About
Shawn is a highly experienced technology professional with a passion for engineering and algorithms. He was a founding member of Kuaishou Technology (SEHK:1024) AI Platform and the Kuaishou Seattle AI Lab. At Kuaishou, he directed Engineering with an emphasis on Personalization Infrastructure and successfully led multiple core teams to drive innovative solutions. With his expertise, he developed the first GPU-based large-scale advertising recommendation system at Kuaishou, which generated an annual revenue of 6 billion USD. In 2021, he created the world's largest-scale recommender system (ACM SIGKDD 2022). He was also instrumental in inventing and developing cutting-edge systems utilizing the latest technologies, including large-scale storage engines, high-performance deep learning infrastructure, and model compression frameworks. His strong leadership and expertise in the field make him a valuable asset to any team.
In addition to his extensive experience in the technology industry, Shawn holds a PhD in Computer Science and Artificial Intelligence from the University of Rochester. During his academic pursuits, he made notable contributions to the field of distributed machine learning, including publishing important results on the theoretical justification of asynchronous SGD (NeurIPS 2015 spotlight ) and the first decentralized SGD with linear speedup (NeurIPS 2017 oral ). He received the 30 New Generation Digital Economy Talents (30 位新生代数字经济人才) award from the World Internet Conference and Big Data Digest in 2019.
Shawn's expertise in technology is rooted in a lifelong passion for programming that began even before he started preschool. This comprehensive engineering knowledge, combined with a deep understanding of algorithms, has enabled him to guide teams to successful outcomes on even the most challenging real-world problems. Throughout his career, he has consistently demonstrated his ability to apply his technical know-how and leadership skills to drive impactful results and make a significant impact in his field.
Selected Projects
-
PERSIA
Kuaishou's advanced GPU-based large-scale learning system designed
for ad recommendation and CTR prediction tasks. Launched in 2018 by
Shawn, PERSIA has been leading the charge in the field of
recommendation systems and was open-sourced in 2021. With the
ability to support models with up to 100 trillion parameters, PERSIA
is the fastest public recommendation model training framework
available. Built using Rust for high-performance computing and
communication, PERSIA is a testament to Kuaishou's commitment to
advancing the state of the art in recommendation systems.

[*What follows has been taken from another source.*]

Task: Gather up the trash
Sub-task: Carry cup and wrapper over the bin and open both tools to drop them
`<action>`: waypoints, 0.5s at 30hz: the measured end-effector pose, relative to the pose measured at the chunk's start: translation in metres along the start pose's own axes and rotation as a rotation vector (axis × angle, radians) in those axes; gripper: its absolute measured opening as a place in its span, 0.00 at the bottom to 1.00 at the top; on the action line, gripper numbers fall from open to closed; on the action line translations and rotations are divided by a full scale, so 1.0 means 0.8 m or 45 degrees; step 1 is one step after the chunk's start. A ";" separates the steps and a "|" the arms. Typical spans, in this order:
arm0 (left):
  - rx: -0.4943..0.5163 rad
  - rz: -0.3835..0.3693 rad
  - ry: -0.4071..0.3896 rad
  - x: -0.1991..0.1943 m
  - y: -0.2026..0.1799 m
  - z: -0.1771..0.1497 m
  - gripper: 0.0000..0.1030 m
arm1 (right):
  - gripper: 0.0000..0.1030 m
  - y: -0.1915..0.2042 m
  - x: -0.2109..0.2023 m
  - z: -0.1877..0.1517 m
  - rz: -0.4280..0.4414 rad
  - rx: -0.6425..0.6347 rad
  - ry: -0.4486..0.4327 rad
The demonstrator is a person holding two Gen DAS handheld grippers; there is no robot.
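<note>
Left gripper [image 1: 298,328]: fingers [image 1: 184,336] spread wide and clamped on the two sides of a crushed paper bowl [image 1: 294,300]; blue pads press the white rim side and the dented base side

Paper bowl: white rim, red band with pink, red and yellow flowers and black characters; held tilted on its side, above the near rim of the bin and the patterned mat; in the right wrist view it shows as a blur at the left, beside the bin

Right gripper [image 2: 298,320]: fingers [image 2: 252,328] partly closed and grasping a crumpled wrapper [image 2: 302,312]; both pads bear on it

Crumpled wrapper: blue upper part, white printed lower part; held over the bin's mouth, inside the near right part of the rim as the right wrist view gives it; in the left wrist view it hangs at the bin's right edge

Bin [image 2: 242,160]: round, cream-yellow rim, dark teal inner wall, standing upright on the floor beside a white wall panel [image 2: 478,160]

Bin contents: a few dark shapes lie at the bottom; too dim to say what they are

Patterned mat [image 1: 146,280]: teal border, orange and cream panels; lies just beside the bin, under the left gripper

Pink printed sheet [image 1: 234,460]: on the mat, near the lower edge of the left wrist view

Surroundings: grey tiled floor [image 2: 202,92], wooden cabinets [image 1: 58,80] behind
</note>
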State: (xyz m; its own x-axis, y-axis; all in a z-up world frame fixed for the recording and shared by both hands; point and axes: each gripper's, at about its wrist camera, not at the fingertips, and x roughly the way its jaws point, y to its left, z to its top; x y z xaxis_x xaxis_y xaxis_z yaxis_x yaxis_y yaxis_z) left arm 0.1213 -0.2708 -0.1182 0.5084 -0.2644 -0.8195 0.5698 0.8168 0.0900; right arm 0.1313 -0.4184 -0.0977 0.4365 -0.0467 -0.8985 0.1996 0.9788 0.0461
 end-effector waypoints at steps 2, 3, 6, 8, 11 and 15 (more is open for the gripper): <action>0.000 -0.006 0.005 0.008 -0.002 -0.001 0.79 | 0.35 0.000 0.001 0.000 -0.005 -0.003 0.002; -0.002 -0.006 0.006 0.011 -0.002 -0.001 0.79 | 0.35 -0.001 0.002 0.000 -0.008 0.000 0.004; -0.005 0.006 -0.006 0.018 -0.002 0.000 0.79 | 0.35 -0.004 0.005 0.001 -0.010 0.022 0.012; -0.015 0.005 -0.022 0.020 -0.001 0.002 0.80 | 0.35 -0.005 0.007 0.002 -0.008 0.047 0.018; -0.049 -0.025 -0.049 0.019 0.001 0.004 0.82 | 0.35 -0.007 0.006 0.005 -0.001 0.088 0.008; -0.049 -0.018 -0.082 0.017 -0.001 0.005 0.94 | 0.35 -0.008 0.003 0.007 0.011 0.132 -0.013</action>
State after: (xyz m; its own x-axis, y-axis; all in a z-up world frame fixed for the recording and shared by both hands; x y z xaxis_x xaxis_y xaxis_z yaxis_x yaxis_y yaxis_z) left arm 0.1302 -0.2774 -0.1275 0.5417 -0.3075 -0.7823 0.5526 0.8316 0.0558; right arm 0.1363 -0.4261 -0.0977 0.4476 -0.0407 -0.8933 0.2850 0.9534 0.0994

- Training Deep Learning-based recommender models with 100 trillion parameters over Google Cloud.
- PERSIA, the largest recommended training system in the history of open source by far.
- Story: 640x Faster GPU-Based Learning System for Ad Recommendation.
- Story: Innovation, Balance, and Big Picture: The Speed of Kwai Commercialization.
(in collaboration with ETH Zurich) -
Bagua
Kuaishou's deep learning training acceleration framework
designed to tackle the challenges of large-scale training tasks.
Bagua offers a comprehensive solution to speed up the training
process, including data loader optimization, advanced distributed
training algorithms, network communication optimization, and more.
Developed to solve the training bottleneck at Kuaishou Technology,
where more than a million videos are uploaded every hour, Bagua has
been instrumental in maintaining the company's position at the
forefront of innovation.
(in collaboration with ETH Zurich)
- Hammer The automatic deep learning model compression tool developed by Kuaishou Technology. With Hammer, reducing the size of large models while maintaining their accuracy has never been easier. This innovative tool has already made a significant impact at Kuaishou, saving thousands of GPU cards and enabling the successful deployment of hundreds of complex models. (Hammer also helped the TAMU-KWAI team win the 2nd prize in IEEE Low-Power Computer Vision Challenge).
-
DPSGD/ADPSGD Algorithms
The DPSGD/ADPSGD algorithms are revolutionary decentralized training
solutions for artificial intelligence, offering unparalleled speed
and accuracy. Unlike traditional training algorithms, these
decentralized algorithms are optimized for cloud computing
environments where network conditions and machine performance can
vary. As demonstrated by IBM, the DPSGD/ADPSGD algorithms can
drastically reduce training times for speech recognition AI,
from a week to just 11 hours, while also delivering a 10x improvement in performance.
(in collaboration with IBM Thomas J. Watson Research Center )
-
DouZero
A strong game AI for DouDizhu
. The corresponding research paper was accepted by ICML 2021.
(in collaboration with DATA Lab )
- cproxy A handy tool Shawn created to apply proxies transparently on individual processes using cgroups.
Academic Professional Activities
- Senior Program Committee of AAAI
- Program Committee of ICML, NeurIPS , ICLR, AISTATS , AAAI, and ScaDL
-
Journal Reviewer of
- Journal of Machine Learning Research (JMLR)
- Machine Learning
- IEEE Transactions on Pattern Analysis and Machine Intelligence
- IEEE Transactions on Information Theory
- IEEE Transactions on Network Science and Engineering
- IEEE Transactions on Neural Networks and Learning Systems
- IEEE Transactions on Knowledge and Data Engineering
- IEEE Transactions on Signal Processing
- IEEE Internet of Things Journal
- Data Mining and Knowledge Discovery
- BIT Numerical Mathematics
- Computational Optimization and Applications
- Optimization Methods and Software
- European Journal of Operational Research
- Journal of Parallel and Distributed Computing
- Pattern Recognition
- Neural Networks
- Parallel Computing
- Neurocomputing
- Measurement
- International Journal of Electrical Power & Energy Systems
- Journal of Optimization Theory and Applications